Relief: She will have discussed this with the posom and he will have calmed her down. She does think she has gotten away with it. "Yeah, the idiot nearly caught me, but I... calmed him down; I'll be more careful. Phew. We can still play hide Mr Wobbly head. How you fixed tomorrow at 11am? I am SOO stressed and horny right now".

Hope: She wants you to catch her. To show that you care enough to stand your ground and show that she is "yours" - just as you are "hers". She is hoping that you will cause a scene. Find the OM. Show him that you care enough about her to "take her back" from the OM. She married YOU for a reason. 

You just raised the stakes on the last one, she has to raise her game now and make it far harder for you to catch her at it. If she doesn't, it's too easy and you haven't really proved anything if you do catch her.

Get busy looking placated and get busy with surveillance. DO IT NOW. Don't order a VAR from China or plan to buy one next trip to Walmart. Get several and get them TODAY. This is the most important thing that ever happened in your life and it is happening NOW.

Get that rag tested for sperm TODAY. There is nothing to stop you except the fear of confirmation.

Accept that the next few months and more likely years your life is going to change beyond all recognition and it is about to hurt like nothing you ever imagined, but doing nothing is just deferring the inevitable and, right now, you can save this if you want to.

Give yourself the choice of saving your marriage. Don't give her the luxury of having a choice. It is all yours to take right now.

Good luck and please keep posting. I wish I had found this site when I was at the same stage as you are at right now. 

Take advantage of the edge you have of the amazing advice you will get on here!


----------



## azteca1986 (Mar 17, 2013)

Wazza said:


> Too embarrassed to buy condoms....I wonder who bought all the sex toys she uses them on!


Hmm. Can just picture the sceanrio:

Wife: Hi neighbour! Could you please buy me some condoms.
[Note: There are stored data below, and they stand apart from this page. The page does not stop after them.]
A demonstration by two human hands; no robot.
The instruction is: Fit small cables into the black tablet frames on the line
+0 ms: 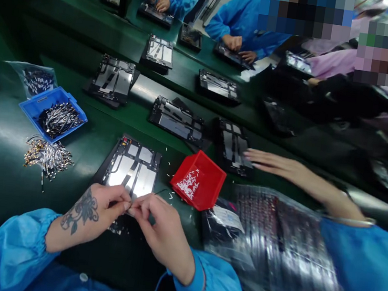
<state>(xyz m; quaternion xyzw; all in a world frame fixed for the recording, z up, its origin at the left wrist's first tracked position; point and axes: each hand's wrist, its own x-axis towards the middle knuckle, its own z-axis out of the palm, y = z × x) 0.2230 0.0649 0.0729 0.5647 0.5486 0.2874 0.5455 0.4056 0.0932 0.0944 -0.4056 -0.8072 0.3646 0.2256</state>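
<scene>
My left hand (101, 209), with a dark tattoo near its wrist, and my right hand (163, 225) meet fingertip to fingertip. Both are closed in a pinch over the lower part of an opened flat electronic device (122, 166) with silver panels. A thin dark cable (163, 191) sticks out behind my right fingers. What lies between the left fingertips is too small to make out. Right of the device stands a red bin (212, 186) holding small white pieces (188, 183), several more of which are scattered beside it.
At left are a blue bin (29, 105) of short cables, a loose cable pile (48, 157) and a plastic bag (37, 80). Similar devices (113, 78) line the green bench. A co-worker's arm (294, 174) reaches in from the right above plastic-wrapped parts (284, 245). Other people work opposite.
</scene>
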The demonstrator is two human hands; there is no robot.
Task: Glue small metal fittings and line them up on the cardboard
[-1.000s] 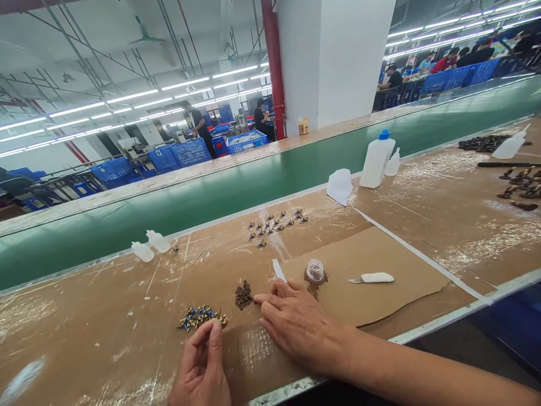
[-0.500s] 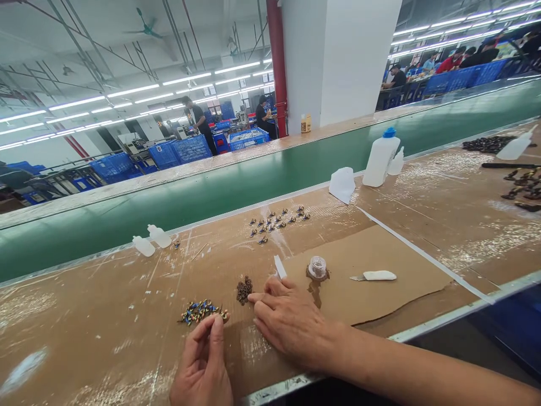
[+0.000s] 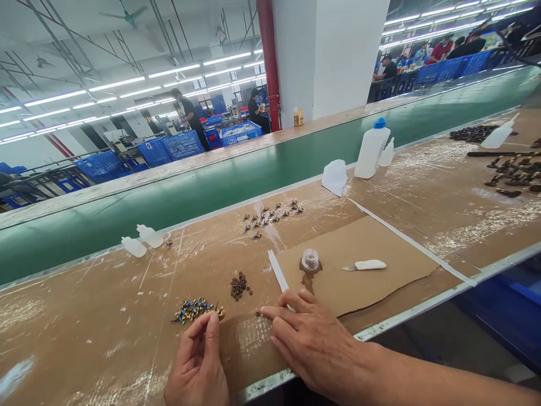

I'm too embarassed.
Neighbour : Why don't you ask your husband?
Wife : Well, they're not for him... they're for my sex toys


----------



## MattMatt (May 19, 2012)

Of course there will be no sperm if the POSOM is really a POSOW. Has there ever been a hint that your wife might be gay or at least bi?
_Posted via Mobile Device_


----------



## BrockLanders (Jul 23, 2012)

MattMatt said:


> Of course there will be no sperm if the POSOM is really a POSOW. Has there ever been a hint that your wife might be gay or at least bi?
> _Posted via Mobile Device_


So the condoms really went on the toy but she used it with another woman? I'll stick to occam's razor.


----------



## LetDownNTX (Oct 4, 2012)

How does she explain the whip? Does she use it on herself while she's masturbating? How many hands does she have?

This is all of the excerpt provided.